= Weijia Pan =

Chinese poet and translator

Weijia Pan is a Chinese poet and translator. In 2023, his debut poetry collection, Motherlands, was selected by Louise Glück for the Max Ritvo Poetry Prize and subsequently published by Milkweed Editions in 2024. A graduate of the University of Houston MFA program, Pan is a 2024–26 Stegner Fellow at Stanford University.

== Early life ==
Pan grew up in Shanghai and Nanjing in China. He later attended University of California, Los Angeles and graduated with a bachelor's degree in comparative literature.

== Career ==
Pan's poems have been published in AGNI, Cincinnati Review, New Ohio Review, Palette Poetry, Poetry Daily, and others.

In 2022, Pan's poem, "First Time to a Bathhouse", was a finalist for the Lorraine Williams Poetry Prize hosted by Georgia Review.

In 2023, during his third year at the University of Houston MFA program, Pan won the Inprint Paul Verlaine Prize in Poetry. The same year, he won the Form and Form-Breaking Poetry Contest with his poem, "Five Stretched Sapphics", which was selected by Diane Seuss.

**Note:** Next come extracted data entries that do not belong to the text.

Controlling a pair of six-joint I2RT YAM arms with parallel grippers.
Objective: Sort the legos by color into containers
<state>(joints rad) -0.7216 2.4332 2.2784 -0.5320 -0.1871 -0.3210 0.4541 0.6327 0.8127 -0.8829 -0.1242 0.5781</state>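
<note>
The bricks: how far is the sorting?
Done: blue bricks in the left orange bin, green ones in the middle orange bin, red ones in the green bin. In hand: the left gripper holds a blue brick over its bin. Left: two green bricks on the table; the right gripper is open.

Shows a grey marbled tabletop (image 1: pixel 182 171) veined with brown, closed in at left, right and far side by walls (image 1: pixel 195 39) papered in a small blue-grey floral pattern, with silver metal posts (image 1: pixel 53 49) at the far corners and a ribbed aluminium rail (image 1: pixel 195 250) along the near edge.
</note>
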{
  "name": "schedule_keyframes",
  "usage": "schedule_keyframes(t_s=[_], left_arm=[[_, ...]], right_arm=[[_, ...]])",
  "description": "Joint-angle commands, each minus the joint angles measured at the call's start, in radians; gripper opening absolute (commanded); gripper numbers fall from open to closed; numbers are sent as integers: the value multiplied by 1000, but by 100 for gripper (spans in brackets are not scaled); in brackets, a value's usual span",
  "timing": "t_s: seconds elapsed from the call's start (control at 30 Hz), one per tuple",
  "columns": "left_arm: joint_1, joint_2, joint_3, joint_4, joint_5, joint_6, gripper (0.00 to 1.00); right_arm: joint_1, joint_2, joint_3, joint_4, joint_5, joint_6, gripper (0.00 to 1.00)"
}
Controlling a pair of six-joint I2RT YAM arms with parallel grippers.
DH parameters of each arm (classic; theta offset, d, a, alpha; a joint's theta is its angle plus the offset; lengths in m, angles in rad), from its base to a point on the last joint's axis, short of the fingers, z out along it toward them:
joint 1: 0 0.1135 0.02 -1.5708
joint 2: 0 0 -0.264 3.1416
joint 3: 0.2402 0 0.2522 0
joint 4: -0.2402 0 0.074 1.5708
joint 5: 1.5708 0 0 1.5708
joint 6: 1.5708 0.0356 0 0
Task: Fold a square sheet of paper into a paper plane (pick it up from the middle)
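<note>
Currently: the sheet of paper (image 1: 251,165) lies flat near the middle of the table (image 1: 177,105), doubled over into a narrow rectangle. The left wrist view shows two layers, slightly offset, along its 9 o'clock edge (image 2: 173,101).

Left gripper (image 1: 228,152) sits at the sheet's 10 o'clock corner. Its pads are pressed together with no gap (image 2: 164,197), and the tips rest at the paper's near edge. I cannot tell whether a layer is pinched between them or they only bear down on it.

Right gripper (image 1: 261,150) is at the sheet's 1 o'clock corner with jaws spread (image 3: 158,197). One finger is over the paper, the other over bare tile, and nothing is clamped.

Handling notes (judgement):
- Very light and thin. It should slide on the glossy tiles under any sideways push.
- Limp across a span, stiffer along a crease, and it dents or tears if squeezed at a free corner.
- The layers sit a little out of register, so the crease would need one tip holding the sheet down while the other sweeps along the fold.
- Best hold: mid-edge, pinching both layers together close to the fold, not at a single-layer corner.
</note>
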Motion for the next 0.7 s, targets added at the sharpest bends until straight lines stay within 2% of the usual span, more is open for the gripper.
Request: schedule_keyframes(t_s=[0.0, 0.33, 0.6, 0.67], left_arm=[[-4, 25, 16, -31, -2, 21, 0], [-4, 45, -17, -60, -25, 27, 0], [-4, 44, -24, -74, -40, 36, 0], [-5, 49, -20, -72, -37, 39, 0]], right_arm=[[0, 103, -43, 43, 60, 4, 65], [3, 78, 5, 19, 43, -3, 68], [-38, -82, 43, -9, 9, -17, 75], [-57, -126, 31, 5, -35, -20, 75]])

In 2024, Pan's debut poetry collection, Motherlands, was published by Milkweed Editions after its selection for the Max Rivto Poetry Prize by Louise Glück in 2023. It is believed to be the last manuscript that Glück selected and edited prior to her death later that year. On September 5, 2024, Pan celebrated the launch of his debut with Chen Chen at Poets House. Publishers Weekly called Pan's debut "a surprising and striking collection."

Pan is a Stegner Fellow in poetry at Stanford University in the 2024–26 cohort. Pan is working on a second collection of poetry, a collected volume of poems by Chinese poet Huang Jiyun, and a global anthology of poems about the COVID-19 pandemic co-edited with other translators at the University of Houston.